Un grande progetto intergenerazionale verso il lavoro di cittadinanza

di Alfonso Pascale, 18 Giu 2017

Una rete di organizzazioni (tra cui UNIAT, CeSLAM, AGCI, Forum del Terzo Settore), impegnata sui temi della cittadinanza attiva e dello sviluppo locale, raccoglie la sfida lanciata dai governi Renzi e Gentiloni contro le mance di Stato e promuove un grande progetto di staffetta intergenerazionale capace di creare lavoro di cittadinanza. Si tratta di mettere insieme giovani e anziani in percorsi congiunti per combattere l’inoccupazione giovanile, la disoccupazione di lungo periodo, la povertà.

Il convegno

Se ne parlerà in un Convegno il 20 giugno, dalle 17 alle 20, a Roma, presso Confindustria, Auditorium della Tecnica – Sala A – Viale dell’Astronomia 30, con la partecipazione di Enrico Morando, Vice Ministro dell’Economia. L’idea è quella di realizzare progetti per la durata di 12-24 mesi in cui impegnare giovani di età compresa tra 18-29 anni e occupati e disoccupati over 55 che intendono scambiare saperi, competenze e abilità, avvicendandosi nel ruolo di “apprendisti” e “maestri”. Un modo per imparare insieme il “mestiere” di affrontare i momenti nodali della vita lavorativa.

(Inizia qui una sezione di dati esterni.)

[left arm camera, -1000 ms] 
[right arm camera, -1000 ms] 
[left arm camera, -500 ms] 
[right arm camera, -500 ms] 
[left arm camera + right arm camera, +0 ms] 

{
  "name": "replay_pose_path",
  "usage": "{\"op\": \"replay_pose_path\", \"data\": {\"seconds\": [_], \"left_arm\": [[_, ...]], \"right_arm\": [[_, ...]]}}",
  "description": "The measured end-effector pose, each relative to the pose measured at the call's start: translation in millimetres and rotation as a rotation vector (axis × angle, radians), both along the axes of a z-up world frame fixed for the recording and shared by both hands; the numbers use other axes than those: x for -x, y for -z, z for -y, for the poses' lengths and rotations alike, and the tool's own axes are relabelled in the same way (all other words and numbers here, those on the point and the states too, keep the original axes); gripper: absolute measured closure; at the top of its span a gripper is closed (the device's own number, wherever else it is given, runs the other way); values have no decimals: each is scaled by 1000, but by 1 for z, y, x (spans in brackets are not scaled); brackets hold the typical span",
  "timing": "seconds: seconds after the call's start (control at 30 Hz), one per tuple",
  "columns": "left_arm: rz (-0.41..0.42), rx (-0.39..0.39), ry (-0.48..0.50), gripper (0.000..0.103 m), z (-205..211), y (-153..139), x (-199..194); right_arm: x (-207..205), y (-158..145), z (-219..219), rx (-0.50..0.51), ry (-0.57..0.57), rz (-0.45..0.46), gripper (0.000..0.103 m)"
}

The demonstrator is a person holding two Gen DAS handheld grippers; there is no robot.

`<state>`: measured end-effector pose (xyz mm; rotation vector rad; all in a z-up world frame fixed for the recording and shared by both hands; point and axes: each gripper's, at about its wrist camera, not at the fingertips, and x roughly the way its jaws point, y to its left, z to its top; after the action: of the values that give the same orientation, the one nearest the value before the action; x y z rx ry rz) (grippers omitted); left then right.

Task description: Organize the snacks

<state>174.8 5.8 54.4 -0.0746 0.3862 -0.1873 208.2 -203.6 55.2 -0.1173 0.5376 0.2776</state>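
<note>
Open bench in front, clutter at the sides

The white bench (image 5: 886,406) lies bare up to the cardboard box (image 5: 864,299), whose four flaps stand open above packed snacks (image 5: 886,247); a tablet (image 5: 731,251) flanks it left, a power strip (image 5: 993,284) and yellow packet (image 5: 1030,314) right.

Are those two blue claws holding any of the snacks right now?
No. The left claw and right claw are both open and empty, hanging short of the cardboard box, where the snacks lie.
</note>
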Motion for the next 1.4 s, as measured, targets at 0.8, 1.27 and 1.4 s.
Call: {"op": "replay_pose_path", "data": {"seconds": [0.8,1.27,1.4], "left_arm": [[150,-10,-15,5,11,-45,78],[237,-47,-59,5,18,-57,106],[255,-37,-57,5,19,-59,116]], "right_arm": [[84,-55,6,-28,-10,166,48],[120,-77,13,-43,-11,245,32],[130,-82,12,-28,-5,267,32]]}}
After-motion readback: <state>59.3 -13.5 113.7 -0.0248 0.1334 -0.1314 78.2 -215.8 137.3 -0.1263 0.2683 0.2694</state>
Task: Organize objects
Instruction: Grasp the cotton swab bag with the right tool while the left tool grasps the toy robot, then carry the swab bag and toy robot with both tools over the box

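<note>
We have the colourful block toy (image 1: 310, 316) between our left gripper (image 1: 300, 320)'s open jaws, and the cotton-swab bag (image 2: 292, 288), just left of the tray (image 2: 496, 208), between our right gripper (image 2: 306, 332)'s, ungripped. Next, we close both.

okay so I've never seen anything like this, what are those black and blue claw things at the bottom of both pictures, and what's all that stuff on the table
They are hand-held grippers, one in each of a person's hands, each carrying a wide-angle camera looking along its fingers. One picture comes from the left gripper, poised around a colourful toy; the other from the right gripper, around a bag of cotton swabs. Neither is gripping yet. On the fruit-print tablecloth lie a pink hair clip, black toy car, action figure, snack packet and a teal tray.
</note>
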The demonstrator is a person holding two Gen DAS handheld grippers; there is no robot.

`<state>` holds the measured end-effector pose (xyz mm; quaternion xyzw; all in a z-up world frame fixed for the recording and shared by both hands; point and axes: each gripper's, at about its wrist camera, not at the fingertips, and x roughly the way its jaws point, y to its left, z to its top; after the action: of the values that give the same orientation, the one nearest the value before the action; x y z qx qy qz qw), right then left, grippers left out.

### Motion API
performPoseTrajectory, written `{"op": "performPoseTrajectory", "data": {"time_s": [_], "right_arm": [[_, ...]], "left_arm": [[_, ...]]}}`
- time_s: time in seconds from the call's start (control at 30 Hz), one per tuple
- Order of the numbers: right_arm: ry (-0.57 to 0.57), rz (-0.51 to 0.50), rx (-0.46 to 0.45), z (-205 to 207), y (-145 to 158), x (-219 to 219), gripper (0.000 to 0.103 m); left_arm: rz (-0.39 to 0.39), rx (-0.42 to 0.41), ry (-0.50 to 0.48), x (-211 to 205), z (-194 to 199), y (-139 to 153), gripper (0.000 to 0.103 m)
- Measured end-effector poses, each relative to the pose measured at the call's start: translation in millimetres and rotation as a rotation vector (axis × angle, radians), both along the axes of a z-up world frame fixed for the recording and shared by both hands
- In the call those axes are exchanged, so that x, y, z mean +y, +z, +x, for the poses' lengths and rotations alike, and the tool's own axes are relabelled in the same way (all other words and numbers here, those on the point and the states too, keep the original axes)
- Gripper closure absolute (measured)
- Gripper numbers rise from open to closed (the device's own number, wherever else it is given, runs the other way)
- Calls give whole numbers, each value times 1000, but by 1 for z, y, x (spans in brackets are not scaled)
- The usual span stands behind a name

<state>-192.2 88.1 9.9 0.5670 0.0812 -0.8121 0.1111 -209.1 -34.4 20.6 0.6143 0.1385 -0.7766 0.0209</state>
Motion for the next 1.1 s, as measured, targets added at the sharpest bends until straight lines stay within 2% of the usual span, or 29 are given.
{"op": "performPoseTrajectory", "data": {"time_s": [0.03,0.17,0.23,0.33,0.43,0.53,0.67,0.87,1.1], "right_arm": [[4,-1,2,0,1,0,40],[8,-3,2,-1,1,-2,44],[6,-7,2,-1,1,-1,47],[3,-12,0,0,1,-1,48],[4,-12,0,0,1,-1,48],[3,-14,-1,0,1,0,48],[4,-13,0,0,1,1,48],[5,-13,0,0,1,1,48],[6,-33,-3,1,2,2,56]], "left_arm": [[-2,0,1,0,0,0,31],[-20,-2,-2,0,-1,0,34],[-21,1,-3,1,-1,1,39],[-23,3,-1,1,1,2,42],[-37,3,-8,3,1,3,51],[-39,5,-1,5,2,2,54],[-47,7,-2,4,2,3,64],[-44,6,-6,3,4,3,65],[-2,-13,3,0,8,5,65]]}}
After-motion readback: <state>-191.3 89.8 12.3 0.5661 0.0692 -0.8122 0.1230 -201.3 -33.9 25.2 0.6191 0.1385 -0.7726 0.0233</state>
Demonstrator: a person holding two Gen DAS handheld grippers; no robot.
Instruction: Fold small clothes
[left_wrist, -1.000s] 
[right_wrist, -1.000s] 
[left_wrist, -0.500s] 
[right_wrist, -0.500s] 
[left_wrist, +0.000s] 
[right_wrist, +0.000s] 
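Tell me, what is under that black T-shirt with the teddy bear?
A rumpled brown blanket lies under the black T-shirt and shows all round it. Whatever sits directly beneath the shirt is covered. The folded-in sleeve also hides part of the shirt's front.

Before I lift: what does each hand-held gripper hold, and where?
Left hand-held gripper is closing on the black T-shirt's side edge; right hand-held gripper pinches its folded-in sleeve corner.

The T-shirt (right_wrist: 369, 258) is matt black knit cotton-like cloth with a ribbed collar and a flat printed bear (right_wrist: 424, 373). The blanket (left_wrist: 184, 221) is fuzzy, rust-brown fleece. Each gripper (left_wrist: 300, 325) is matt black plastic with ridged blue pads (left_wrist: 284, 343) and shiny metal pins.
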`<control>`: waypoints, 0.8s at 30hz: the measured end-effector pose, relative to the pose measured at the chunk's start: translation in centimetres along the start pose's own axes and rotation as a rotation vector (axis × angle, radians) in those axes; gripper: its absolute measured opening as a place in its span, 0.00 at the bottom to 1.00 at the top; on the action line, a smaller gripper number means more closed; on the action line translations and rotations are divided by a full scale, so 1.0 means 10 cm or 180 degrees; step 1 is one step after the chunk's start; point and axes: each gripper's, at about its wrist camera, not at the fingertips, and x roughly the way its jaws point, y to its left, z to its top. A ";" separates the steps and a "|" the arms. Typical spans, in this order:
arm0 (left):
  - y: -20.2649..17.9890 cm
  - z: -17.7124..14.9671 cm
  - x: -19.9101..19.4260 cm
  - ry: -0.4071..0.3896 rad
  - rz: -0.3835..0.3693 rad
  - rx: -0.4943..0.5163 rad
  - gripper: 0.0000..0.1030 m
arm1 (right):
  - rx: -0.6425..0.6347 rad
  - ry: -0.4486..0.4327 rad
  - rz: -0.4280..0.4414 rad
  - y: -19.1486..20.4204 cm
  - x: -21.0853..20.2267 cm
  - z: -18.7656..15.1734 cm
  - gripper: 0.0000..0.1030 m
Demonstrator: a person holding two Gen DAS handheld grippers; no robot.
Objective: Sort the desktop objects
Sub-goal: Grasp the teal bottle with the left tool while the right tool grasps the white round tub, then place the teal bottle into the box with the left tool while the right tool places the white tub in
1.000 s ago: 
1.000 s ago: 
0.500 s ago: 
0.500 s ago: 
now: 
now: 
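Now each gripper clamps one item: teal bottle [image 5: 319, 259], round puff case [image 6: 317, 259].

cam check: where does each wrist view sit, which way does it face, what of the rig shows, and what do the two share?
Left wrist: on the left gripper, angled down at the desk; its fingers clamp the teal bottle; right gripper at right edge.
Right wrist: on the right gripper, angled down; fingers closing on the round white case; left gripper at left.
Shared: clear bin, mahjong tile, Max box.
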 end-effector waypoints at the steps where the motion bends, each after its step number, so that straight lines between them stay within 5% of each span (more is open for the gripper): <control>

Un’esperienza che le comunità umane tradizionali coltivavano con cura e che nella modernità si è dispersa. Ma essa è essenziale per tornare a produrre beni relazionali e creare le condizioni per l’innovazione.

 

Investimenti e innovazione

Tali progetti, promossi da imprese private e mondo del terzo settore, vanno pensati non come un costo a carico dello Stato, ma come investimenti pubblici e privati in una grande innovazione di servizi che riguardano la governance, la produzione e la manutenzione dei beni di comunità. Un’innovazione sociale volta a trasformare i beni di comunità da fattore di conservazione, freno alla crescita, in una delle leve strategiche per la produzione di nuovo valore, luogo di uno scambio positivo tra l’individuo e il suo contesto sociale. Un’innovazione sociale tesa a moltiplicare alleanze generative tra pubblico, privato e civile (terzo settore ed oltre), in grado di produrre “figli” nuovi, non di spartirsi il bottino tra “genitori” vecchi. Un’innovazione che può realizzarsi solo se si consente alla staffetta di consegnare finalmente il testimone.